The “you don’t get to keep harping on a subject until your opponents just give up in exhaustion” quote also seems relevant to some twitter discussions, unfortunately.
Science communication & intimidation
Scientists are finely honed specialists trained to create new knowledge, but they have little training in how to communicate to broad audiences, even less in how to defend scientific work against determined and well-financed contrarians (p 263)
I found the book interesting and enjoyable to read, but when I got to the part about the personal attacks on climate scientists, including one who was in very poor health, I had to put the book down for a bit because it was really upsetting me. I think the book raises excellent points about science communication, including discussing the downsides that scientists face if they speak out. There can be criticism from other scientists (who view them as unobjective or attention seekers). They write:
Scientists’ commitment to expertise and objectivity also places them in a delicate position when it comes to refuting false claims. If a scientist jumps into the fray on a politically contested issue, he may be accused of “politicizing” the science and compromising his objectivity – as Carl Sagan was when he tried to call public attention to the dangers of nuclear winter. This places scientists in a double bind: the demands of objectivity suggest that they should keep aloof from contested issues, but if they don’t get involved, no one will know what an objective view of the matter looks like. (p. 264)

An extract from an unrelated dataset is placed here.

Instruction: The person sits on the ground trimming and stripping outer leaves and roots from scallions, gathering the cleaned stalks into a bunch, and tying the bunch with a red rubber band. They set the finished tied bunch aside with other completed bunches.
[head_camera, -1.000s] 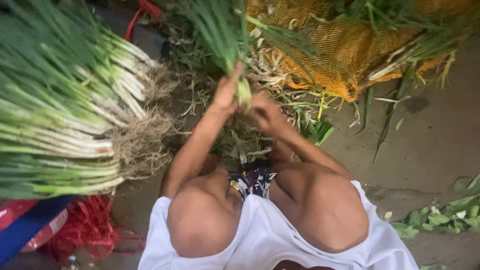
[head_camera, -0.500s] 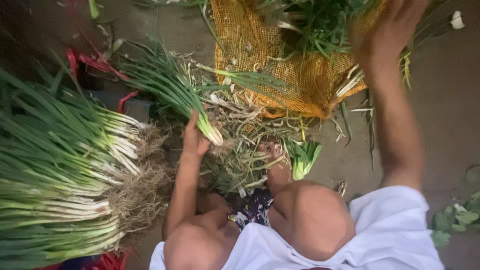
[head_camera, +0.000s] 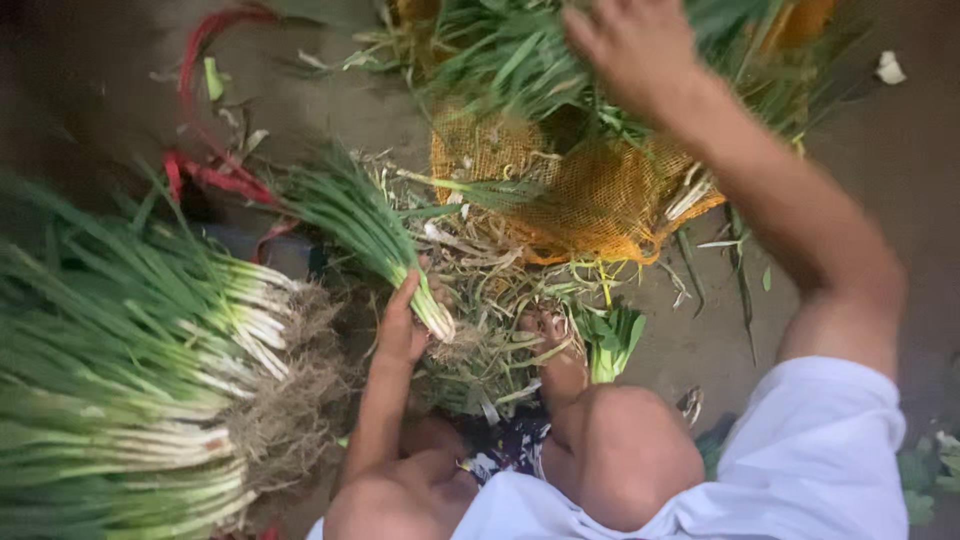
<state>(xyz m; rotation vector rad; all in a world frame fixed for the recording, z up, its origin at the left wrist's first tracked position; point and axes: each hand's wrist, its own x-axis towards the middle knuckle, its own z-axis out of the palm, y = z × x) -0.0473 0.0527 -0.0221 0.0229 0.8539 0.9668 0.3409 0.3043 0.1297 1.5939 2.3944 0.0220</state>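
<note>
Our left hand (head_camera: 402, 325) grasps a small scallion bunch (head_camera: 365, 225); at one o'clock, our right hand (head_camera: 630, 45) clutches greens (head_camera: 510, 60) above orange netting (head_camera: 590, 195).

the scene is taken in by a single head-worn camera, pointed steeply down over the person's own knees and lap at six o'clock. the ground is viewed from close range. the left hand (head_camera: 403, 325) is caught near centre, the right hand (head_camera: 632, 42) at the frame's edge towards one o'clock. a stacked pile of spring onions (head_camera: 130, 370) is cut off at nine o'clock. no second view is provided, so nothing is shared.
</note>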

They also note that the attacks from people with well-funded agendas end up changing the way scientists do their work and keeps some people from entering the fray in the first place, out of fears of personal attacks. As they say, “Intimidation works”. I sighed as I typed that, because I think it’s completely reasonable for people to factor in whether they want to take on the personal toll that might come with speaking out on these issues, but, of course, it’s also utterly depressing that scientists need to consider that.
And, finally, because I am a freshwater ecologist, I wondered whether there were links between the particular players featured in Merchants of Doubt and the campaign (led by the detergent industry) to sow doubt about whether phosphorus was really driving eutrophication of lakes. I saw David Schindler give a talk about his work on eutrophication at an ASLO meeting at some point; it was not the 2015 meeting (since I wasn’t there, and it was longer ago than that), but his plenary from 2015 talks about the same work. In his talk, he drew comparisons to the debate about whether cigarette smoking causes lung cancer. I still think of that talk regularly, so clearly it really resonated with me. Schindler seems to me to be a model for how to do really great science and translate it to policy. I’d love to hear from others if they know of links between the phosphorus debate and the key players in Merchants of Doubt.
In all, I found Merchants of Doubt really interesting and thought-provoking. If you’ve read it and think I missed something you found particularly interesting or thought-provoking, I’d love to hear about it! And I’d also love to hear if you’ve used the book in teaching.